This recipe would scare the crap out of me. It is loaded with a lot of table sugar, which is going to give a bad cidery flavor profile. However, there is a lot of other flavors going on too (grape, strawberry, honey, malt, and lemonade), so maybe all of those flavors overpower any cidery flavors.
Another really important thing to note is that there are absolutely no hops in this recipe! There is no bitterness to counterbalance all of that sweetness!! This is going to be a really sweet, cloying concoction! I think you need to add some hops to the recipe. Something with just a woodsy, earthy bitterness, like the noble hops varieties would probably be fine. Maybe some Kent Goldings, or Fuggles, or similar would work fine. I'd put them in at the beginning of the boil. Use a fruit beer style for guidelines. I'd try to get the IBU's arrow even with the Estimated Original Gravity arrow. If you keep it at about 93 Estimated Orignal Gravity, then you should shoot for about 50 IBU's.
However, if you still want to brew it even though it scares the heck out of me, I would substitute more of the extract in place of a lot of the table sugar. I personally would limit the table sugar to about two pounds. In place of the removed four pounds of table sugar, you could add back approximately 3 pounds or more (whatever your desire is) of the malt extract. You'll get more of a fruited beer flavor, than a bad cider undertone.
1) Looking at the ingredients it mentions 3 lb. of acid malt grains and mentions steeping in the steps, but in the notes where it appears to creator laid out the whole brew process he never mentions the steeping?
He has the profile set as an extract recipe. When you have grains in a recipe, but are not mashing, then it's kind of an assumption that you're going to steep them. Whenever I do an extract with steeping grains, I usually steep between 150F and 160F. If you steep at 175F, you might extract some tannins that you don't want to extract from the acid malt. Bring your boil water up to 1160FF, put your acid malt in a grain bag and steep it for about 30 minutes. Then pull the bag out and let it drip until it stops dripping. Don't squeeze it to get more out of it, as this might squeeze outs some tanniny stuff too. Once it's done dripping, put it aside and put the heat to your boil kettle. When it starts to boil, turn the heat off and put about half of your malt extract into your boil pot and stir it until it is fully dissolved. Then put the heat to it again and commence your boil. Add the rest of your malt extract to the boil kettle with 15 minutes left to go in the boil. Don't forget to turn the heat off and fully dissolve the malt extract so that you don't scorch it on the bottom of your boil kettle.

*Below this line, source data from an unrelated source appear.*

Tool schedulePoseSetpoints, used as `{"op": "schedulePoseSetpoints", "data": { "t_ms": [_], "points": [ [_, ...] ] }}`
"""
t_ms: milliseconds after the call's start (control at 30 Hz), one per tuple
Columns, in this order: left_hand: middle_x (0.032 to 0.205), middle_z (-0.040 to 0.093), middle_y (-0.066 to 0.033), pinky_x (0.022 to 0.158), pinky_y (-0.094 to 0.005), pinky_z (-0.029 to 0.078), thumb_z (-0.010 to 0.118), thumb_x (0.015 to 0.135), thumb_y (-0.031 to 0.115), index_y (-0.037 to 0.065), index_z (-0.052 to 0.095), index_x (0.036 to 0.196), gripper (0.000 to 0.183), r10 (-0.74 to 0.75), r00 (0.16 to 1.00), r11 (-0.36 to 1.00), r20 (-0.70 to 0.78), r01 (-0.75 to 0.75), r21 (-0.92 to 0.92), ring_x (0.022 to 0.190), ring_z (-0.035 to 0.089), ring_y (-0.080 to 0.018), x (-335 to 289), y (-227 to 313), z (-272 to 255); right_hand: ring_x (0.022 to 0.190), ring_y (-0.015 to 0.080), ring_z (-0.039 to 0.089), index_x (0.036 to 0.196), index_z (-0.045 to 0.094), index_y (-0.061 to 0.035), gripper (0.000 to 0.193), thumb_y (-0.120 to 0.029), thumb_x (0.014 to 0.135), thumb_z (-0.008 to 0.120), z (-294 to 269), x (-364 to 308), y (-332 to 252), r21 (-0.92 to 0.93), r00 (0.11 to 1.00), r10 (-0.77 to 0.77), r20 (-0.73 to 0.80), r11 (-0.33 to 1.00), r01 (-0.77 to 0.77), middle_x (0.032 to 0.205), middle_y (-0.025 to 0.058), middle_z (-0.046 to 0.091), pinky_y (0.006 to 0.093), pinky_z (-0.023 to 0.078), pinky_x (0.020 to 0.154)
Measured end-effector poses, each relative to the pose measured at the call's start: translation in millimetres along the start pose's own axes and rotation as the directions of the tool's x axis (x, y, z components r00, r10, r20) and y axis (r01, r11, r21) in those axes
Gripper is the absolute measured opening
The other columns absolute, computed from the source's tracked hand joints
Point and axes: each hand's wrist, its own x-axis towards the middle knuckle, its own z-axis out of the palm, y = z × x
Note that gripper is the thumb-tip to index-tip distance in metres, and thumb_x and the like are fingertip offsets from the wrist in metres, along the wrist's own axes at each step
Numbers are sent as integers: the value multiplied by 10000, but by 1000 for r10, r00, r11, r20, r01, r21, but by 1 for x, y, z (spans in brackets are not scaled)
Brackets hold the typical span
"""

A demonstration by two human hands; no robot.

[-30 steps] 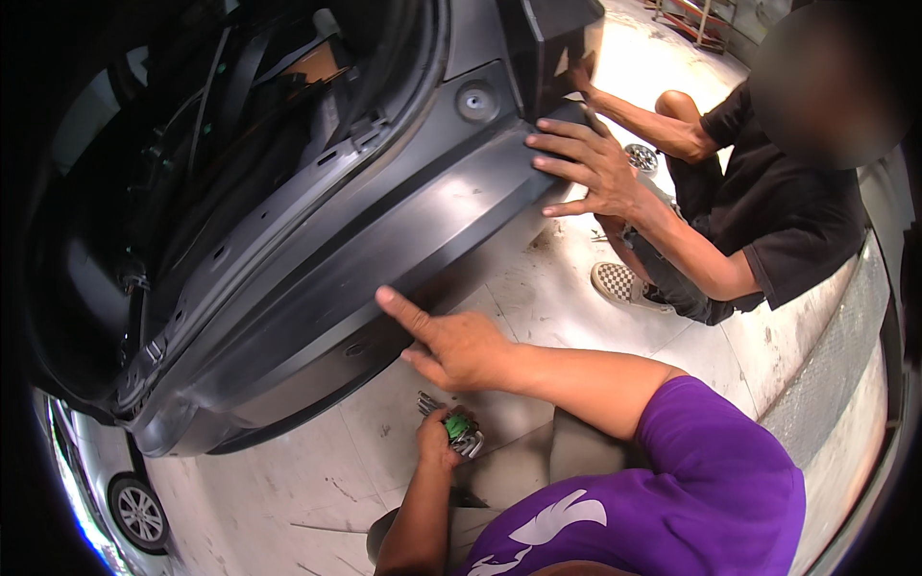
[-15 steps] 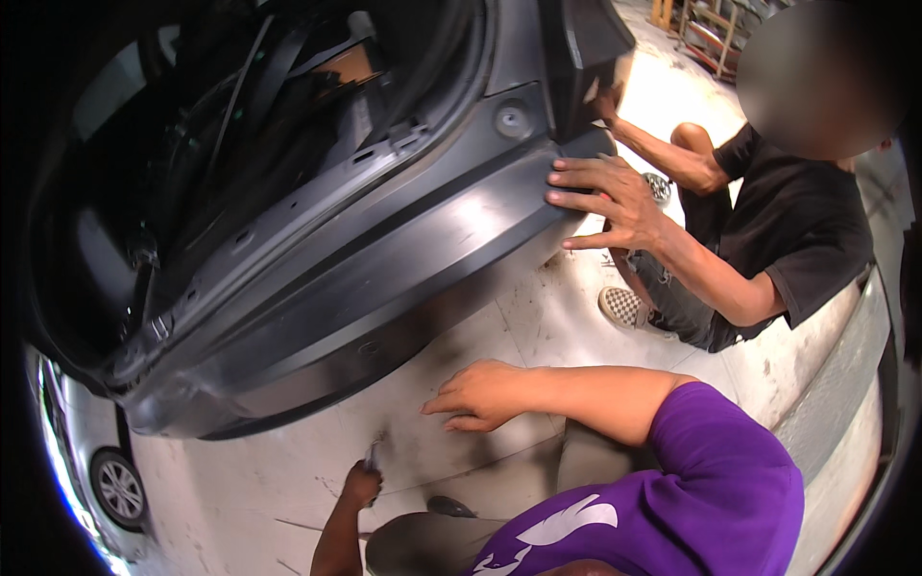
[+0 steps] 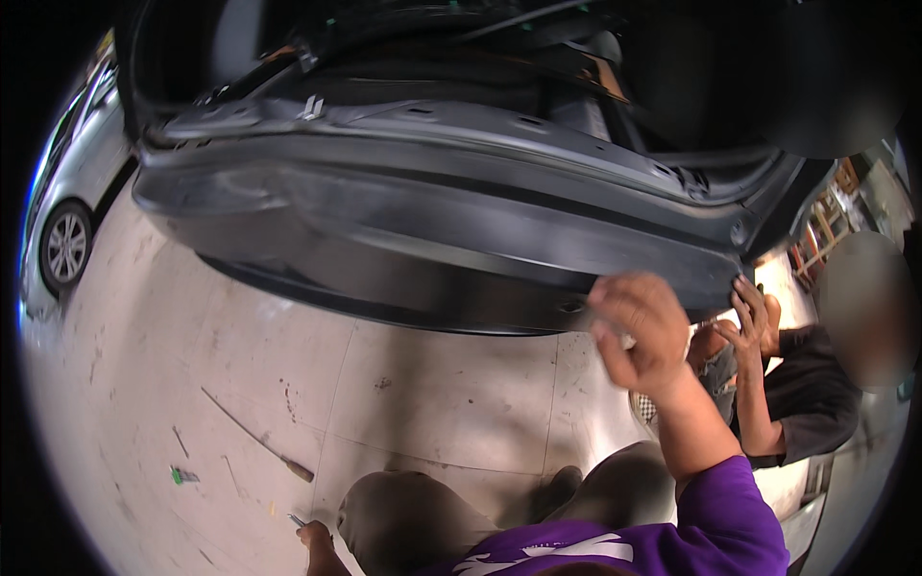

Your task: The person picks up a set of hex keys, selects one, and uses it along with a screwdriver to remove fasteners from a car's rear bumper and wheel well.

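Observation:
A dark grey car bumper [image 3: 403, 230] runs across the upper middle, below the open rear of a car. My right hand [image 3: 642, 331] is raised in front of its lower right part, fingers loosely curled and the thumb apart, somewhat blurred; nothing shows in it, and whether it touches the bumper is unclear. Low at the left, my left hand [image 3: 313, 534] is closed round a small shiny metal tool [image 3: 296, 520] whose tip points away from me. A co-worker's hand [image 3: 749, 315] rests at the bumper's right end.
The co-worker in a black shirt [image 3: 816, 394] crouches at the right. On the floor [image 3: 423, 403] at the left lie a long thin rod with a handle [image 3: 259, 437] and a small green object [image 3: 182, 475]. A silver car [image 3: 101, 144] stands at the far left.
The view has swung right, so the bumper now lies more level across the picture. My right hand has risen toward the bumper. My left hand still holds the metal tool.

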Motion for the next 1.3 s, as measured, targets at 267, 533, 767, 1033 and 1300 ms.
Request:
{"op": "schedulePoseSetpoints", "data": {
  "t_ms": [267, 533, 767, 1033, 1300],
  "points": [
    [1212, 545, -223, 909, -493, 523, 514, 911, 280, 33, 465, 1230, 407, -58, 992, 998, -110, 59, 8, 1104, 599, -389, -27, 7, 11, 1145, 358, 537, 1233, 597, 4, 428, -168, 846, 660, 42, 79, 9, -364, 985, 172, 7, 918, -157, 1251, 178, 562, 427, 443, 975],
    [1290, 501, -125, 955, -500, 465, 577, 898, 360, 127, 476, 1275, 455, -24, 970, 1000, -241, 20, -19, 1219, 508, -339, -45, 8, 31, 1169, 417, 484, 1311, 528, 10, 477, -160, 878, 633, 66, 74, 2, -584, 990, 143, 16, 805, -106, 1279, 236, 481, 481, 413, 1002],
    [1179, 612, -243, 1019, -433, 422, 715, 846, 275, -30, 623, 1184, 464, 590, 771, 583, -240, -612, -534, 1169, 543, -376, -86, 180, -47, 1135, 421, 509, 1269, 555, 16, 434, -181, 889, 627, 70, 78, -8, -490, 989, 131, -69, 859, -148, 1209, 243, 523, 480, 421, 981],
    [1450, 444, -174, 1093, -554, 266, 517, 881, 679, 86, 396, 1453, 833, 682, 522, 336, 513, 399, -853, 1329, 408, -336, -315, 372, -138, 1030, 398, 562, 1066, 634, -10, 371, -300, 839, 679, 57, 101, -12, -400, 954, 292, -68, 868, -294, 1075, 200, 578, 468, 465, 875],
    [1359, 545, -57, 1027, -447, 467, 562, 805, 747, 159, 460, 1397, 841, 999, -27, 34, 20, 752, -658, 1212, 552, -265, -403, 336, -64, 988, 356, 611, 862, 681, -13, 447, -439, 749, 750, 61, 115, 12, -395, 930, 364, -52, 848, -354, 970, 185, 623, 449, 506, 854]
  ]
}}
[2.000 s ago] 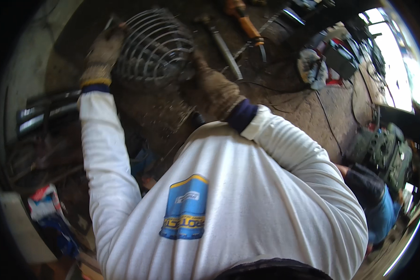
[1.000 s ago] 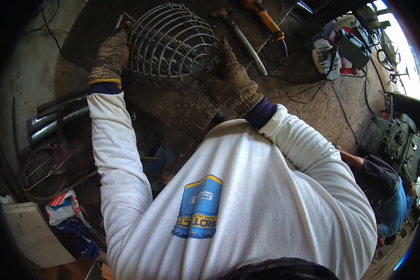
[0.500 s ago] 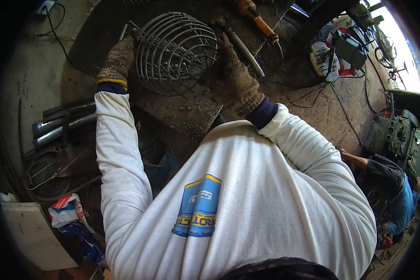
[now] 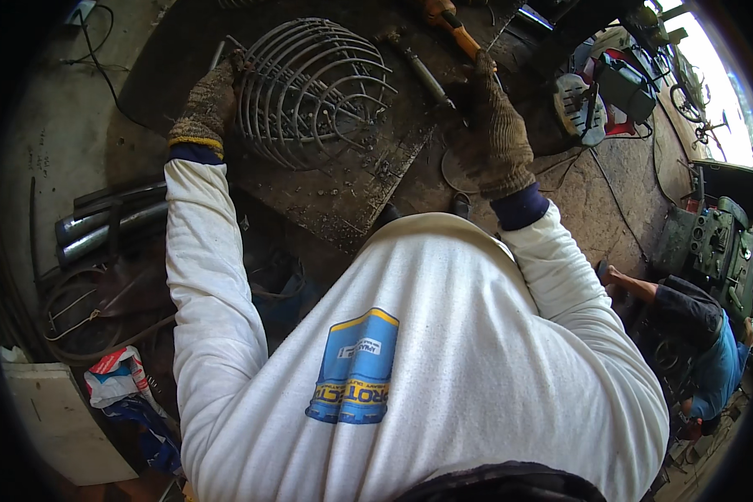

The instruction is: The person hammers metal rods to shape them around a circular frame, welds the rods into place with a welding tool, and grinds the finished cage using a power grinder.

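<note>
Left hand [image 4: 205,105], in a brown knitted glove, grasps the left edge of the wire cage [image 4: 314,92]. Right hand [image 4: 502,130], gloved alike, is clear of the cage, with fingers extended; whether it touches a tool cannot be told. The cage, formed of curved metal rods, lies on the dark worktable [image 4: 309,197], left of centre. Small dark fragments are scattered on the near part of the tabletop. Just right of the cage lies a hammer-like tool [image 4: 427,77] with a metal handle, its near end beside the right hand. Farther, an orange power tool [image 4: 453,29] rests with its near end by the right fingertips. To the right, well apart from the table, are a light slotted object [image 4: 579,109], a green machine [image 4: 711,251] and a co-worker [image 4: 718,368] in blue.
</note>
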The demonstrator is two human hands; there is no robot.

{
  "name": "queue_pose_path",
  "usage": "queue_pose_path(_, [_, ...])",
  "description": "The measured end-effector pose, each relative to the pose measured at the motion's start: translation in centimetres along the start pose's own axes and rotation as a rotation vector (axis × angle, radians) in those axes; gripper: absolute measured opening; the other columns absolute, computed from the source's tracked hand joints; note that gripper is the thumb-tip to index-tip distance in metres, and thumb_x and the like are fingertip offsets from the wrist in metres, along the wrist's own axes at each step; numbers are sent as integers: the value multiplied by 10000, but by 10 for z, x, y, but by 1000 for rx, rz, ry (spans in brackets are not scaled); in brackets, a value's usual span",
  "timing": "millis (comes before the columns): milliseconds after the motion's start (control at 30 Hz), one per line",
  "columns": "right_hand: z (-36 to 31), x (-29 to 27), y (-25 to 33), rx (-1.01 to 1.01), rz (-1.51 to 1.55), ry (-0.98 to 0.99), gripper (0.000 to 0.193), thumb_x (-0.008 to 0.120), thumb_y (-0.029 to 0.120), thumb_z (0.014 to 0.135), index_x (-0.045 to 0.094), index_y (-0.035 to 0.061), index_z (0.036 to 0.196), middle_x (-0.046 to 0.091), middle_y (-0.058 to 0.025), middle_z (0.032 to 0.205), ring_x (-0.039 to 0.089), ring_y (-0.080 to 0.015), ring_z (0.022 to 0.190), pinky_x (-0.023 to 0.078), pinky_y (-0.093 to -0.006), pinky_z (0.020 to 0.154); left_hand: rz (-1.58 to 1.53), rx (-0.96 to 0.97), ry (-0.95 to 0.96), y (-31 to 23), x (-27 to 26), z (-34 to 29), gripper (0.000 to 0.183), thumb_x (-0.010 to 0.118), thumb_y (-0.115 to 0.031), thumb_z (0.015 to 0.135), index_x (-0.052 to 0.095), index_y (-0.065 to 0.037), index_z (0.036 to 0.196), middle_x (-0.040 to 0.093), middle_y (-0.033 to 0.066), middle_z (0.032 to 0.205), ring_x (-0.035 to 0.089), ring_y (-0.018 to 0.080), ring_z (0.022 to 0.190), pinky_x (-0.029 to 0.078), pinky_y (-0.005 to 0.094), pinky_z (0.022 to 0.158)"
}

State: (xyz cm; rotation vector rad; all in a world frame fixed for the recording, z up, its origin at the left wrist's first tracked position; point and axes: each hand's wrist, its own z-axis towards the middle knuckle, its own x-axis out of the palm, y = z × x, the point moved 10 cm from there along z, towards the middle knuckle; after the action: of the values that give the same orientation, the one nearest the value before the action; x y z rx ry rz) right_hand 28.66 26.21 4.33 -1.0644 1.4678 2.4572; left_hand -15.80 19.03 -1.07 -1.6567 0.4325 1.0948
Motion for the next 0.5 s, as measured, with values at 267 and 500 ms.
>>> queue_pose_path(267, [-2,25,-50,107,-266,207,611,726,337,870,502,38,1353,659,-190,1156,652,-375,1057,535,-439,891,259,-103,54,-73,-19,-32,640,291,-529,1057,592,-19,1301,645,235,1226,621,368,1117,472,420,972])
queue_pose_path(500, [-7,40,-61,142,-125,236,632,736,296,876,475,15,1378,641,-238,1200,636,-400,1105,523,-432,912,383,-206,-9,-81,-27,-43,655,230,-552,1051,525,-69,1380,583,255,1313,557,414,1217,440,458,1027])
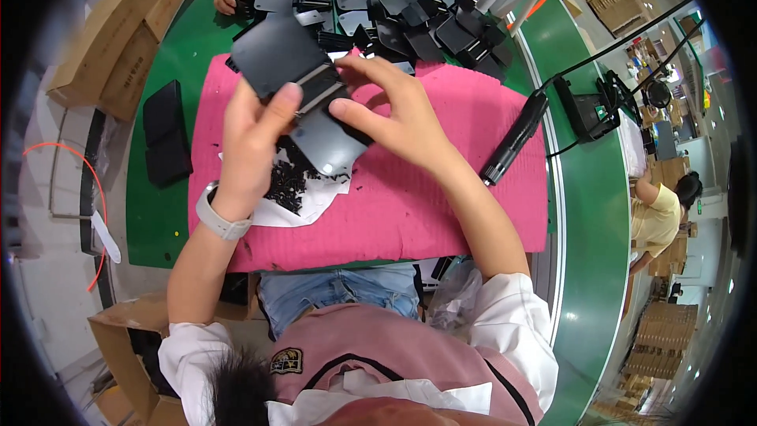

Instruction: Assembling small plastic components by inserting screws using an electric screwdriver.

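Two hands fitting a hinged black plate over a pink mat.

At frame centre the left hand [251,138] is closing its grip on the plate [303,91], thumb pressing the ribbed hinge, while the right hand [398,114] is pinching the plate's lower grey leaf between thumb and fingers. The plate is hanging just above the mat [441,189] on the green counter [162,213]. Small black screws [285,181] are lying on white paper beneath it, and a black driver [514,138] is resting at right, untouched. Judging by the pile [410,20] of like parts at upper centre, much work is remaining.
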Available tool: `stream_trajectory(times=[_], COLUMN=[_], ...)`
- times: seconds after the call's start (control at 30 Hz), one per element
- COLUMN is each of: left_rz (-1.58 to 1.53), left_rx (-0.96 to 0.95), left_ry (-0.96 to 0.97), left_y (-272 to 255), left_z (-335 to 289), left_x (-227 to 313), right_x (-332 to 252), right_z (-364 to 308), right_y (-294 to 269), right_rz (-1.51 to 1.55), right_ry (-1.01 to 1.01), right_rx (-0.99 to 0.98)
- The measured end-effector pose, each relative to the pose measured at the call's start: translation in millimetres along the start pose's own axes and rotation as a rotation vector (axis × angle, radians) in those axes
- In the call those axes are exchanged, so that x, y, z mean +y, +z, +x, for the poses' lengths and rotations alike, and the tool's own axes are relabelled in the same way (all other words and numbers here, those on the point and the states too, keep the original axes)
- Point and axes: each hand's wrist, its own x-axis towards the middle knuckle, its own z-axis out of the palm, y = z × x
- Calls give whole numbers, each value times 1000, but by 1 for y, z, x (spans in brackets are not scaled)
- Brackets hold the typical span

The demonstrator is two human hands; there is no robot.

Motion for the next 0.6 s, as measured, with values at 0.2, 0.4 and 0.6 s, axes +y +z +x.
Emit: stream_trajectory(times=[0.2, 0.4, 0.6], left_rz=[64, 45, -62], left_rx=[-28, -6, -53], left_ry=[-193, -235, -256], left_y=[-35, -34, -32], left_z=[11, 9, 6], left_x=[-12, -4, -12], right_x=[25, 45, 47], right_z=[2, 1, 4], right_y=[0, -11, -10], right_rz=[-272, -387, -174], right_ry=[-143, -173, 275], right_rx=[-457, -432, -143])
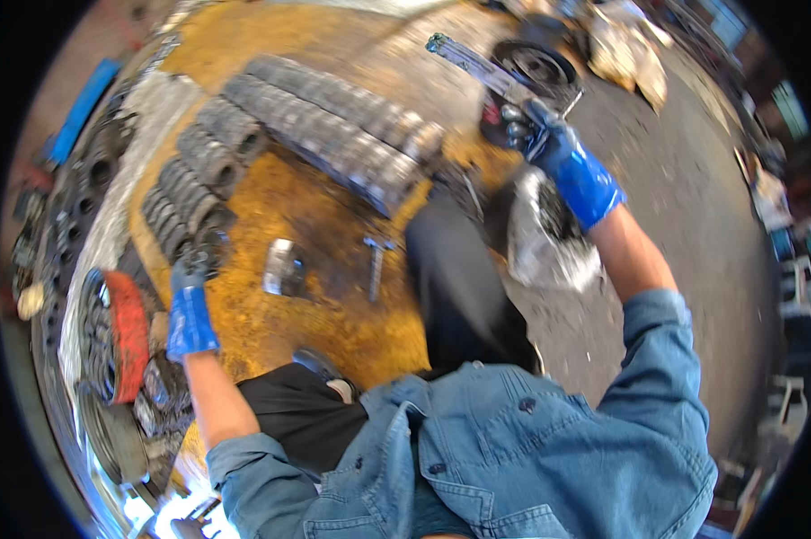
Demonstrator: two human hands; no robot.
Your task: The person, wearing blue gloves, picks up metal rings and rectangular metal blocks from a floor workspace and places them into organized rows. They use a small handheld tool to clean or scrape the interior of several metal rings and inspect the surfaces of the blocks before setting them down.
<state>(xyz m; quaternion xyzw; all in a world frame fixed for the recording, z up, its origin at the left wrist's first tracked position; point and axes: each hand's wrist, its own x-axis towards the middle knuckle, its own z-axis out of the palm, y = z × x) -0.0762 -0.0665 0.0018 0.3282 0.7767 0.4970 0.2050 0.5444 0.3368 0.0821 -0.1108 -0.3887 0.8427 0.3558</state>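
Note:
My right hand (562, 157), in a blue rubber glove, is curled round the near end of a long flat metal bar (477, 67) that points up and to the left. Blue rubber also covers my left hand (191, 310), at the near end of the leftmost row of dark metal rings (164, 220). Its fingers are blurred but seem closed on a dark ring-shaped metal part (212, 251). Right of that, a shiny metal cylinder (282, 267) and a small hammer (376, 265) with a blue head lie on the yellow, oil-stained floor (333, 323).
Long rows of ribbed metal parts (333, 121) lie ahead. A clear plastic bag (549, 238) of dark pieces stands beside my right knee. Beyond my right hand is a black wheel-like disc (538, 72). A red-sided round container (127, 337) stands at left.

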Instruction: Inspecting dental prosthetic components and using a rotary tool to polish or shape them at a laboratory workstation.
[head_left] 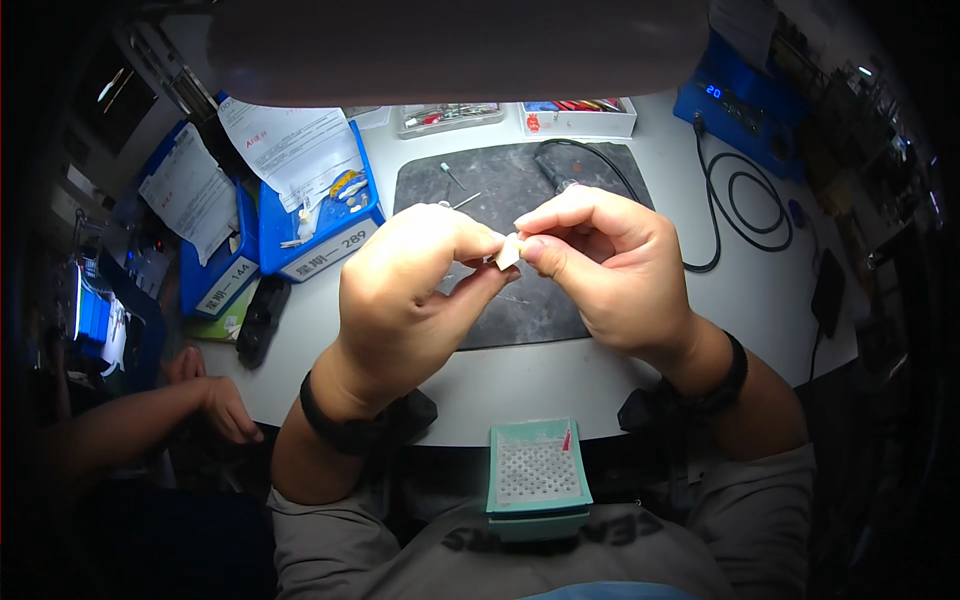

2) Also in the beginning area it mentions the boil ingredients, but in the notes, its mentioned to only heat to 175, and never mentions a boil at all.
Follow the instructions above.
3) I want to scale the recipe down to a much smaller batch for the first test, but with those questions above I am trying to figure how to fully do so. Can use scale option in Brewsmith I figure as the ingredients are all listed out.
You can scale it. However, you're going to have difficult with the lemonade concentrate. You might be adding a partial can. It also seems like a lot of lemonade concentrate to me! 8 items of lemonade for a 5 gallon batch seems excessive to me? However, I've never tasted this recipe, so it might be the correct amount.
I think your decision to scale this down for the first brew is probably a really good idea!
I also noticed that it lists yeast energizer and yeast nutrient. Yeast energizer is something I usually only use when I have a stuck fermentation, but it is useful in wine making and when there are a lot of "non-barley sugars. I would usually say to only use yeast nutrient, but in this case, since there is honey, table sugar, lemonade concentrate, white grape juice and strawberries, it's probably wise to use both of them, as the recipe states.